• Exercise requirements
In the entries that follow, how many lines contain "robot"? Answer with the number only.

• Extracted entries
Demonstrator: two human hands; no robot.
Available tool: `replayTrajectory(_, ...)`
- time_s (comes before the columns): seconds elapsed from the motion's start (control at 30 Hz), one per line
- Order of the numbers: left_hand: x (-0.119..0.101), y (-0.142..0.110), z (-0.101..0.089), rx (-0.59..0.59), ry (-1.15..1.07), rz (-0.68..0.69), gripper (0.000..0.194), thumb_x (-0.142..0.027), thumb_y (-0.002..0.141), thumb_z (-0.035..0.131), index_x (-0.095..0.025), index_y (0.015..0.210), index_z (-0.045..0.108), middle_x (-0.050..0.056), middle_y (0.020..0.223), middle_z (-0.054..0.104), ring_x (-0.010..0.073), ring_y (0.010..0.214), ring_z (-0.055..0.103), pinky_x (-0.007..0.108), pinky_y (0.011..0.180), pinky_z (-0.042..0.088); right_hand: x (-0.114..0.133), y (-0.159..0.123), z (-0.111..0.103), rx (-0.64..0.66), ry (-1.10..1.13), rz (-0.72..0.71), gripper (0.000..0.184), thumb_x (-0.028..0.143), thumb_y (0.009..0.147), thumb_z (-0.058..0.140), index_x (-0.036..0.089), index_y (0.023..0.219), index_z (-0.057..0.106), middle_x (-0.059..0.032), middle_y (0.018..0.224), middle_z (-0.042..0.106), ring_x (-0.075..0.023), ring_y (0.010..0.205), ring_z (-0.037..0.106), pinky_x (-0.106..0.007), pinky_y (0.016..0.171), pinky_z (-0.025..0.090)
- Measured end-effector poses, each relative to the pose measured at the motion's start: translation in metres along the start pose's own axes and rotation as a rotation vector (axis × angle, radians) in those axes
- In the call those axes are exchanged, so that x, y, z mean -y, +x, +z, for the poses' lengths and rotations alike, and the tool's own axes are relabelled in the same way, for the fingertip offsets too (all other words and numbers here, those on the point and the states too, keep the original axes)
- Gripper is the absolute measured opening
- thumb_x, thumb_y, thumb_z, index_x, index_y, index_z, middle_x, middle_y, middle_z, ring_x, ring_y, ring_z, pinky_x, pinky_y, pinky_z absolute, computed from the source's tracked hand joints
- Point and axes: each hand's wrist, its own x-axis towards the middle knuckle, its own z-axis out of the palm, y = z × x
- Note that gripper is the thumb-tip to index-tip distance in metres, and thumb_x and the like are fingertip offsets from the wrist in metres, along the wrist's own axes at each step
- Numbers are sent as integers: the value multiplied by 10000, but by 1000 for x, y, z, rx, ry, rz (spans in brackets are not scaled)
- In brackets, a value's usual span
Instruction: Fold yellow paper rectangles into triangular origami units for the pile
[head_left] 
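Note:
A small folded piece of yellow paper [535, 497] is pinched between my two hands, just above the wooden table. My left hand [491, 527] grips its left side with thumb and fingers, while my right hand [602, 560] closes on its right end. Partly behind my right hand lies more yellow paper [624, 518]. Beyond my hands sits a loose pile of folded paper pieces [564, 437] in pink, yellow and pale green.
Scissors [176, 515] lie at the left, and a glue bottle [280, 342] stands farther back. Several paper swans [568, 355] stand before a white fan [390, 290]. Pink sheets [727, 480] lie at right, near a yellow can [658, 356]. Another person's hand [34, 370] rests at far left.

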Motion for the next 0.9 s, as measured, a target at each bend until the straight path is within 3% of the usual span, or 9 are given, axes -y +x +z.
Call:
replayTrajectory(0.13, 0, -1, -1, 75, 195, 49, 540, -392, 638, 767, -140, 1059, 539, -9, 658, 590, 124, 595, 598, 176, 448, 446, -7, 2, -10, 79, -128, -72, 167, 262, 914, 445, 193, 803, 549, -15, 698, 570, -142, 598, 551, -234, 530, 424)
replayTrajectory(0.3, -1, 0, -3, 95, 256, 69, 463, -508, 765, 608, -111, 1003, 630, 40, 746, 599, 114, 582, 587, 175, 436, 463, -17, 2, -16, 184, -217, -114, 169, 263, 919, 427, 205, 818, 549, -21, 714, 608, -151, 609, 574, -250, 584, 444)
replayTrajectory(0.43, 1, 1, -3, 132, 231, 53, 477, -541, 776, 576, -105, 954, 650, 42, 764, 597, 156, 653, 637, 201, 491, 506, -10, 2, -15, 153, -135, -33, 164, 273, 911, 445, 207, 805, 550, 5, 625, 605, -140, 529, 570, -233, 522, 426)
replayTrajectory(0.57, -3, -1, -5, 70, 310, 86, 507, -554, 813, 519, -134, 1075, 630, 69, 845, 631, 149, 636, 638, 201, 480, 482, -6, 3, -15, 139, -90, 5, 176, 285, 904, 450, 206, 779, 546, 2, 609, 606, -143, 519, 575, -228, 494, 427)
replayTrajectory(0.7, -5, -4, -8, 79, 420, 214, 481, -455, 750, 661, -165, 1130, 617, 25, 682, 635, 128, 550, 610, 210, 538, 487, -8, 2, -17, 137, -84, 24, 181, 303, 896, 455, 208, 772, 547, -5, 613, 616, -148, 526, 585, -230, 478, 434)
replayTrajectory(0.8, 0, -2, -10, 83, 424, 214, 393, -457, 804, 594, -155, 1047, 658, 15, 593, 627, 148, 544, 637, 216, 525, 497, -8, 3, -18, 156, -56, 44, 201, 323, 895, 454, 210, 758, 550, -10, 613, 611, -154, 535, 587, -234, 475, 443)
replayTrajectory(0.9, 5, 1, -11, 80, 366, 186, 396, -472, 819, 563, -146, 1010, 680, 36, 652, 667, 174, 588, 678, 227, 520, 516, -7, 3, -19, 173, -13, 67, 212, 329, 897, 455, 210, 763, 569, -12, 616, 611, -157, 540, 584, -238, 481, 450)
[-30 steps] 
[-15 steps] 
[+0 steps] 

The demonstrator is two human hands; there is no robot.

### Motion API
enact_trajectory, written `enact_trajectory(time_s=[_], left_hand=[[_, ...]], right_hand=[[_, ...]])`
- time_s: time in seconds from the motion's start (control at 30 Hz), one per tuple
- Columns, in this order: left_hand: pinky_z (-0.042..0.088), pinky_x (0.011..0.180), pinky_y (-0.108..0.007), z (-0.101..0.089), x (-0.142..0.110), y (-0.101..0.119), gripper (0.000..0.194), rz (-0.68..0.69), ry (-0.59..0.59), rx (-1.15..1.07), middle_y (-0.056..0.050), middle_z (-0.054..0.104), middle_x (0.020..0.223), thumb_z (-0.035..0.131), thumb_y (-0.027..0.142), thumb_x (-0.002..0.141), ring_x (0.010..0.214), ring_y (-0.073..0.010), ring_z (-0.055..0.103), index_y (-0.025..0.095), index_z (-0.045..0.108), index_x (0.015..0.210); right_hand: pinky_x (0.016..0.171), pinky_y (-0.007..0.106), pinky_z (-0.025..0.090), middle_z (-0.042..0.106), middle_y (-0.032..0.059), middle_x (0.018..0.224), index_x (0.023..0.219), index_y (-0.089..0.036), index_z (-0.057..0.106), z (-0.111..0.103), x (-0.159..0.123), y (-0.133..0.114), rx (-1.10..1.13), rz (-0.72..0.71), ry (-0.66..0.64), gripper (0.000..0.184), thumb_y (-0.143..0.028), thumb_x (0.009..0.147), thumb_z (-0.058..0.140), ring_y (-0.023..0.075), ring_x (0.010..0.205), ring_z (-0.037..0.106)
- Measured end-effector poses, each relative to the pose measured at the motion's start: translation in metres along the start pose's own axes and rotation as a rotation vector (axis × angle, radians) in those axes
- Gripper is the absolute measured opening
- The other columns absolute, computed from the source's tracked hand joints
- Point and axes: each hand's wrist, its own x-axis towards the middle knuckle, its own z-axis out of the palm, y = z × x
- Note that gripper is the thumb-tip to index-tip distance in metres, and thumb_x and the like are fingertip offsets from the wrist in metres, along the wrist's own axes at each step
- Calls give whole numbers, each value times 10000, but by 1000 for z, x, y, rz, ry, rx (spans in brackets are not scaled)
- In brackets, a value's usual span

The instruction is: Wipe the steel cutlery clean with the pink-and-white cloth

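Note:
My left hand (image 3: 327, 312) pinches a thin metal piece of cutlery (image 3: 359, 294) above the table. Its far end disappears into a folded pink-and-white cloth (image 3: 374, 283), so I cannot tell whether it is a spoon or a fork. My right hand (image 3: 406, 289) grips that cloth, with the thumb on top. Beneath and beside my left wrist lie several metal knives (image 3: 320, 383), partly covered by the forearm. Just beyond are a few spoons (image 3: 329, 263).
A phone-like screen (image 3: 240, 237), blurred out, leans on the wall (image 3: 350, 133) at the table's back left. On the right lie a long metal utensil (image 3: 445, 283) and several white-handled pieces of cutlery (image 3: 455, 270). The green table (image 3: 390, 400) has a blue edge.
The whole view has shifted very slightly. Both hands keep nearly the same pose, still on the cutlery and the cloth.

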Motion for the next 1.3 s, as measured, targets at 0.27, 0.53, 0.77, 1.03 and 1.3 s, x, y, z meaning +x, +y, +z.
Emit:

• Answer section
2